With the advent of the global pandemic, some traditional activities have turned to remote operations. Consequently, people have started using digital devices significantly more as they spend more time remotely. The time spent staring at the screens exposes people to the blue light emanating from these devices.
Researchers are evaluating the long- and short-term problems that may result from extreme exposure to this harmful wavelength light. Here are six tips for digital nomads to protect your eyesight.i
Wear light-blocking glasses
The FL-41 glasses are specialty eyewear recommended for people with migraine and light sensitivity. It can give great relief to people suffering from such photophobic conditions. The FL-41 started as a case study on how these glasses can alleviate migraines. Today, the advancements in photophobia have brought the availability of FL 41 light blocking glasses to patients globally.
The process works this way. The Fl-41 tinted glasses block the blue light. Research says that those wavelengths likely aggravate or trigger light sensitivity. It can hurt the eyes of vulnerable patients with conditions like vertigo, migraine, anxiety, nausea, and more. Studies have proven that these FL-41 tinted glasses can reduce migraine and relieve light sensitivity by filtering the blue light.
Place screens at a distance
Position your screen 30 inches away from your eyes to view it while looking slightly downward. This position is the most comfortable as it can separate and reduce excessive exposure to blue light. Keeping this position is especially important for digital nomads, as they constantly use digital devices for their work, thus potentially being vulnerable to blue light.
For digital nomads who are consistently involved in computer-based tasks, it is helpful to place your reference documents on a holder above the keyboard and below the monitor so that you don’t have to reposition your head to read the papers.
Leverage blocking technology
Many smartphones have a night mode feature. Take advantage of this feature on your smartphone and switch to night mode, which adjusts the setting to filter out the harmful blue light. Also, some manufacturers have embedded specialized protectors that can filter and block blue light. This screen technology helps color clarity and reduces blue light exposure.
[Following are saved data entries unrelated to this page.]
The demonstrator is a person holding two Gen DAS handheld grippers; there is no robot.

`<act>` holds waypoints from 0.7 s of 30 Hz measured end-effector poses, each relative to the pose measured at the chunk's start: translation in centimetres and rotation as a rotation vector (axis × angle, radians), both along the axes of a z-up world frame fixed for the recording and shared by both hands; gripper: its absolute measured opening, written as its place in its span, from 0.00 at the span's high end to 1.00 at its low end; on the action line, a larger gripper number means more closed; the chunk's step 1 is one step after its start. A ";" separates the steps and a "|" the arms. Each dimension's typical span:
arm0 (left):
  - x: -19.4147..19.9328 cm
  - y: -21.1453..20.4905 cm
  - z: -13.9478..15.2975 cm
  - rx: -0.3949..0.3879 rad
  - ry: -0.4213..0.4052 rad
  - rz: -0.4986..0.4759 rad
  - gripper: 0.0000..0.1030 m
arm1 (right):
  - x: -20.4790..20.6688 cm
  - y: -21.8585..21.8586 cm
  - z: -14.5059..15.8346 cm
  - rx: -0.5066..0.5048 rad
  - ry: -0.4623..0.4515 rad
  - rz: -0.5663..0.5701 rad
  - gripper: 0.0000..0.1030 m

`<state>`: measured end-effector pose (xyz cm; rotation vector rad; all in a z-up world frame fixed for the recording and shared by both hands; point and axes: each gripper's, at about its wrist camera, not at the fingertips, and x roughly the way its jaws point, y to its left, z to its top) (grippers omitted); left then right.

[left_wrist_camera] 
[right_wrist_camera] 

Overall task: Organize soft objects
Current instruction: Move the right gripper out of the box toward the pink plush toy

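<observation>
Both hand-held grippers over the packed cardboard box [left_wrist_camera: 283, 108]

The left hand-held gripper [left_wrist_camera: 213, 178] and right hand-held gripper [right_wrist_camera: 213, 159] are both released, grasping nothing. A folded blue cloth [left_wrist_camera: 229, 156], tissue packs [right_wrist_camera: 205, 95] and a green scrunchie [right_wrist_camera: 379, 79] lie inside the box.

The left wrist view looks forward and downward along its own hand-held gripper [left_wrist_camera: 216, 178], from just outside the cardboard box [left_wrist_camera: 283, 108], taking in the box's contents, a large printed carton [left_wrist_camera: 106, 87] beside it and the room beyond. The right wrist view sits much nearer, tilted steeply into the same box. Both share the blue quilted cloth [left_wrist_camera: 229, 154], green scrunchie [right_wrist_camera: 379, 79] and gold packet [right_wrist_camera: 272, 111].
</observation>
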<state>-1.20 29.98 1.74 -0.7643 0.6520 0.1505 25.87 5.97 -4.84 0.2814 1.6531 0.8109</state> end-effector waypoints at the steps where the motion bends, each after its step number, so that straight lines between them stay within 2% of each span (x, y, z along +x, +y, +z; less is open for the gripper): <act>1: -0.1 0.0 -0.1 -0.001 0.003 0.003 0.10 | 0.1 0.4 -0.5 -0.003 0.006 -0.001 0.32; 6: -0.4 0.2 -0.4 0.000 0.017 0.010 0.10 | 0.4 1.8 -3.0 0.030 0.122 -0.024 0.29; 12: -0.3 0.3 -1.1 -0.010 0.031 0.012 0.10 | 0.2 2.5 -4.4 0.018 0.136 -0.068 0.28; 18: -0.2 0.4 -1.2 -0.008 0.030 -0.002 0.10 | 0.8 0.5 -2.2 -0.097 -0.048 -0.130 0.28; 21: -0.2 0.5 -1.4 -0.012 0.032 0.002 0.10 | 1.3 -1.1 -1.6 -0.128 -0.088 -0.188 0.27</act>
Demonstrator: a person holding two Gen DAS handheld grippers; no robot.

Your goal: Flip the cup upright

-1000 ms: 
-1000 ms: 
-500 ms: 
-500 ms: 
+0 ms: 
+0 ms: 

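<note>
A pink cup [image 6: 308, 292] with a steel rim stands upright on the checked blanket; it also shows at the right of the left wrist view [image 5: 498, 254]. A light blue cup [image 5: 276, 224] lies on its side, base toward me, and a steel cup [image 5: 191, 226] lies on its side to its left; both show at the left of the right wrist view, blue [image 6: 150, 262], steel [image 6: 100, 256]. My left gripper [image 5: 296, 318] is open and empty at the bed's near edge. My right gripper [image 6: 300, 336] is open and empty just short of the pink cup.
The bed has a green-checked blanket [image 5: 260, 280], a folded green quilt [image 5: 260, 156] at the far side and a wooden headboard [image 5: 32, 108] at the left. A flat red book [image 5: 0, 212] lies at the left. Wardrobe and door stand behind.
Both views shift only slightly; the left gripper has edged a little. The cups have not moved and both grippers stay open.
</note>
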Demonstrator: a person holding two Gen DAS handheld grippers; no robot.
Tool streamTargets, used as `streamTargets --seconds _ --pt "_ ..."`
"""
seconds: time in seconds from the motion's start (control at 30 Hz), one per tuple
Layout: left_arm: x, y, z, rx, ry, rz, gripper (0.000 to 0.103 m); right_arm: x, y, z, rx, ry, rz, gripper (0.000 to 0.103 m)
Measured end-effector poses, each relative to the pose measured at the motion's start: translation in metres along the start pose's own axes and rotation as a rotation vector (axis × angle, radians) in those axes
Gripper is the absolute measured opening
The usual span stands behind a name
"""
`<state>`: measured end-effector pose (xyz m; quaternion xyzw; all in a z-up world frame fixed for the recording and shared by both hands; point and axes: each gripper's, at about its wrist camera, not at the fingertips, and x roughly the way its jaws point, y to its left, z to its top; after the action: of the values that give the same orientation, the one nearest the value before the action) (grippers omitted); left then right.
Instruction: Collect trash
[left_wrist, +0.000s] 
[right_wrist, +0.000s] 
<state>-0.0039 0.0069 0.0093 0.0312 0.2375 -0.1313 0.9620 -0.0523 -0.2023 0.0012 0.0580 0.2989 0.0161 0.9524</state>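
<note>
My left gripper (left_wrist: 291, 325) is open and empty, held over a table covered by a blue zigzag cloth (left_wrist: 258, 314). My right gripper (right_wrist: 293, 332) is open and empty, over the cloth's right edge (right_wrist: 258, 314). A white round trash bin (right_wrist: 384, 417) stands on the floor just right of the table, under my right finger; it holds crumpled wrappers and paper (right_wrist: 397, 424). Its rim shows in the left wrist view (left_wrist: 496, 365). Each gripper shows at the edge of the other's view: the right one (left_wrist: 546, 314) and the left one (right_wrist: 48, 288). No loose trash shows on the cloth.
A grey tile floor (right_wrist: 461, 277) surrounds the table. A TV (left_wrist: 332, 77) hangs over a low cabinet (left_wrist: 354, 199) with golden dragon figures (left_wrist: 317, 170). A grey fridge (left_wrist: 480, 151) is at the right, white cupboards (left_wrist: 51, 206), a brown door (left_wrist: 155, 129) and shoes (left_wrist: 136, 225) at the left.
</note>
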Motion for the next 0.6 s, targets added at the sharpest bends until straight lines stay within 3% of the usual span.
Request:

Some computer brands have partnered with optic companies and have started an eye care program. The subscribers of this program can get a discount when they buy laptops with light filtering features and get a further price reduction to purchase filters for their other digital devices. Another good option is to use glasses with an anti-reflective premium coating, which helps prevent harmful glare and the risk of eye strain.
Use rest tactics
Give your eyes some rest time to rest during the day because you must break up prolonged stretches of digital screen time. The rule of thumb is to look at something 20 seconds about 20 feet away from you after working for 20 minutes on your computer.
Another way is to change to a task that does not require you to have your eyes focused on something close, like talking on the phone, networking with coworkers, or simply taking a walk. Besides, getting away from computers to the outdoors may protect from the risk of nearsightedness, which is increasingly common among digital nomads.
Get a regular eye exam
Experts say that digital nomads who use computers a lot should get a comprehensive eye test done at least once a year. Remember that if you experience persistent symptoms of eye strain, you may require special lenses prescribed by a medical doctor for digital device viewing. Plus, regular eye exams may reveal other medical conditions not usually related to the eyes, which include diabetes.
It is vital to remember that the routine eye check-up that you do to rectify your vision is not the same as a comprehensive eye test. A vision test is a screening that usually focuses on testing acuity levels. The eye examiners can easily miss common optic conditions such as focusing problems, eye alignment, and farsightedness.
Intraocular lenses, also popularly known as IOLs, are tiny and artificial lenses implanted in the eyes to treat myopia and cataracts. The lens of our eyes, i.e., our natural eyes, protects us against various harmful light wavelengths, such as blue light, to a certain degree. However, over time it loses its capability to protect our eyes from harmful rays.
There is some buzz around the medical circles that certain IOLs, if correctly prescribed and used by patients, can filter out these light wavelengths. Nevertheless, the verdict on this is not conclusive. More research in this field would decide whether such claims carry any weight before intraocular lenses become ubiquitous. It has worked for some people, whereas others have had mixed results.